● EXERCISE AIM: Would you write out the listing verbatim and skip every picture in it?

---------- DATASET CONTENT ----------

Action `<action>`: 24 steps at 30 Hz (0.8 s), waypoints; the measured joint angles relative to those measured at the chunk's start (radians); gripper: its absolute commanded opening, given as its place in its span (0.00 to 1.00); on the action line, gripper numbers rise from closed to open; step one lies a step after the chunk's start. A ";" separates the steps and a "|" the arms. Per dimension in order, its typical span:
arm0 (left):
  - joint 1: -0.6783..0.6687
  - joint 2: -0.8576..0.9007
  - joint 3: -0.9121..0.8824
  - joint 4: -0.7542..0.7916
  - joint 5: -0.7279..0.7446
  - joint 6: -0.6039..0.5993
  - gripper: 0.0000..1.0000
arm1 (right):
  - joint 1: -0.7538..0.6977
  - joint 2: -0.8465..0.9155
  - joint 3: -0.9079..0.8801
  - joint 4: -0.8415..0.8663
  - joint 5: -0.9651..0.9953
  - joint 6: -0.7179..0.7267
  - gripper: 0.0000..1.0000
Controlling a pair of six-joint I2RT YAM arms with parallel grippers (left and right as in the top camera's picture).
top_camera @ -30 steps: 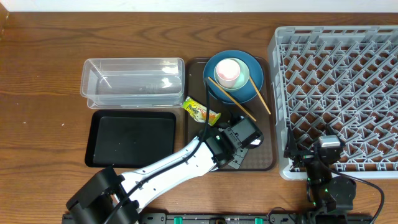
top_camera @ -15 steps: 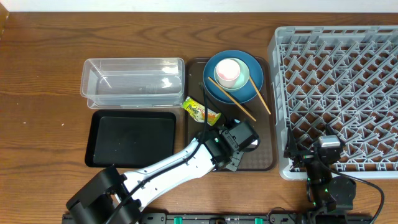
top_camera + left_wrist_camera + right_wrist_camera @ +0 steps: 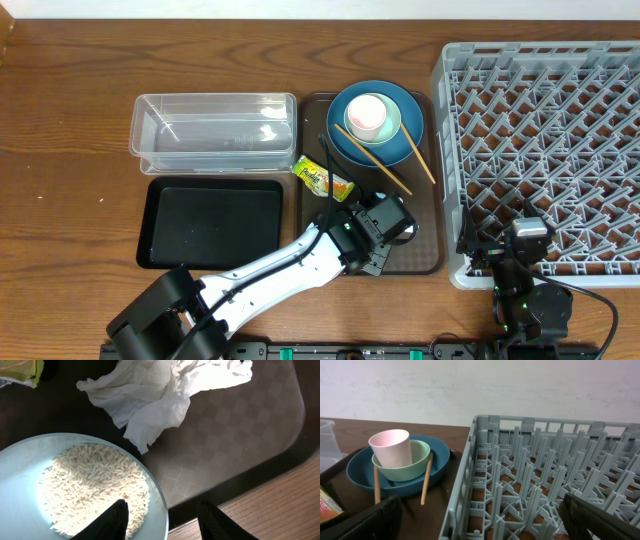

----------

● EXERCISE RESULT:
Action `<action>`: 24 steps at 30 Hz (0.8 s), waypoints; the measured joint angles relative to those measured at the chunk's start (radians); gripper: its absolute commanded opening, given as its place in its span (0.00 to 1.00); on the action line, gripper numbers rise from closed to open; step one lies a step after the chunk's start. A ";" separates the steps and a "|" the arms. Per dimension in order, its typical span:
arm0 (left):
  - joint 1: -0.6783..0.6687
  - joint 2: -0.8576..0.9007
  - joint 3: -0.9121..0.8824
  - joint 4: -0.7542..0.7916
  - joint 5: -0.7279..0.7446
  - joint 6: -0.6039..0.5993
  - gripper: 0.0000..1.0000
arm1 (right):
  - joint 1: -0.7538..0.6977
  - joint 2: -0.8465..0.9155
  - joint 3: -0.9079..0.8801
  - joint 4: -0.8415..0.8663
  - joint 5: -0.9651..0.9953
  - joint 6: -0.7179..0.7267
  - gripper: 0.0000..1.0000
Controlling a pair of six-joint I2RT YAM arms with parallel grippers (left and right as in the top camera's picture).
top_camera @ -30 steps: 
top_camera @ -15 steps: 
top_camera + left_wrist_camera + right_wrist_camera @ +0 steps: 

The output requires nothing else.